HACKER Q&A
📣 thingchattooga

Failing startup, how to leave?


I am in a complex situation and would like to hear your opinion on how to proceed. I am a cofounder (4 friends from college) of a startup, at first we had great progress with the development of the product (i am one of the hardware developer). We started almost 13 month ago, but till this day we don't have a clear understanding who our customer are or how large the market we target is. When I point out one of these open points(there are many more), I am referred to some google research, which is supposedly completely bulletproof. I think my co-founders are blinded by all those unicorns out there, they think everything is going great and there are only little problems on the way before they get rich. I would like to leave, but I don't want to be the one getting blamed, when the company finally goes bust. How can I handle the situation?


  👤 kowsheek Accepted Answer ✓
Having been in this situation more than once (I caught the startup bug), I can tell you that there is no good way to leave an unsuccessful startup.

What I learned is, my time is mine to protect and my skills are mine to dedicate where I see fit. Noone can oblige you to spend these things on what you don't want to.

People will always blame others for their lack of application. If they were true entrepreneurs, they will find a replacement for you.

But you are unique that you want to leave what is really a pet project (I've been in those too many times) and build a real business. You should!

Don't worry about what others will think, you can't control that.


👤 pbjtime1
"I think my co-founders are blinded by all those unicorns out there, they think everything is going great and there are only little problems on the way before they get rich"

A start-up is about bringing something its founders are passionate about to market. Anyone who thinks a start-up are a way to make money, are in start-ups for the wrong reasons. This sentence has failed start-up all over it.

The mindset that also comes with this idea generally leads to alot of burn out for those passionate and those who are feet up lets get rich with minimal effort. Which is was the fate of my start-up experience. 3 of 5 founders were passionate and hardworking, and 2 of 5 considered it a 'side thing' contributing much less (and even nothing when half-assed). When time came to find buyers to start cycles of improving the product e.g.'fitting the niche of our product', things fell apart. The same 3 of us called out that we are failing and don't see a path, and the 2 others completely did not see the death of the company/idea in front of them. We had majority and dissolved the company.


👤 rudimental
It sounds complex. At any moment, you have 3 options. You can accept it, change it, or leave it.

Do you have paying customers? If so, that's not a bad start. Do your potential customers pay to solve the problem you are trying to solve? That's also not a bad start.

Have you considered hiring a consultant to help solve the problem, or to be the bearer of bad news (not having a clear understanding of your customer or the market)? I've helped people / companies figure out their target customer and what would solve their problems. Feel free to reach me at helpthingchat a.t gmail dot com if you'd like.

As to leaving, you can find the best way to frame it, and then do it. If they're really your friends, they will accept it. If not, who cares what they think?


👤 Jugurtha
>but till this day we don't have a clear understanding who our customer are or how large the market we target is. When I point out one of these open points(there are many more)

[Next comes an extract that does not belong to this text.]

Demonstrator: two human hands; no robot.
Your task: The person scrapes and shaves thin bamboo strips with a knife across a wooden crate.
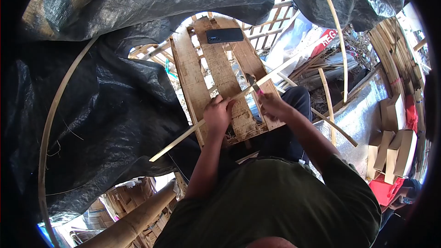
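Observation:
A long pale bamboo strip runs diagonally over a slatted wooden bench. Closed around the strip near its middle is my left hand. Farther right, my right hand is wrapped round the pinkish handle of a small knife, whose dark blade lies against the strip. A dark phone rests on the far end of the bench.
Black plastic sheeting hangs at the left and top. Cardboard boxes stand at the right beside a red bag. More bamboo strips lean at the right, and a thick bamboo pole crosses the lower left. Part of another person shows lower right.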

The startup is about to die and you guys are pointing out the cause of death, googling shit, and already divvying up blame inheritance? Get out there. List your assumptions, meet people, try to get paid, get told your product sucks, get proven right or wrong, repeat.

>I would like to leave, but I don't want to be the one getting blamed, when the company finally goes bust. How can I handle the situation?

Which situation? Leaving or making saving your startup? If you'd like to leave, just leave. Just ask yourself if you've given it a real shot.


👤 codegeek
"started almost 13 month ago, but till this day we don't have a clear understanding who our customer are"

This takes time but the key is that all of you as cofounder need to make this a priority. I literally was thinking who the heck is my target customer today and I have been running a bootstrapped company for almost 6 years BUT the point is that you have to constantly refine that as needed.

Honestly, if you cofounders don't understand that it is all about identifying the market and the whole "product market fit" thing, it will be over anyway.


👤 konradb
Why do you believe you would be blamed when the company finally goes bust?

Would this blame matter because of your friendship with your cofounders? Or does their blame affect you in some other way?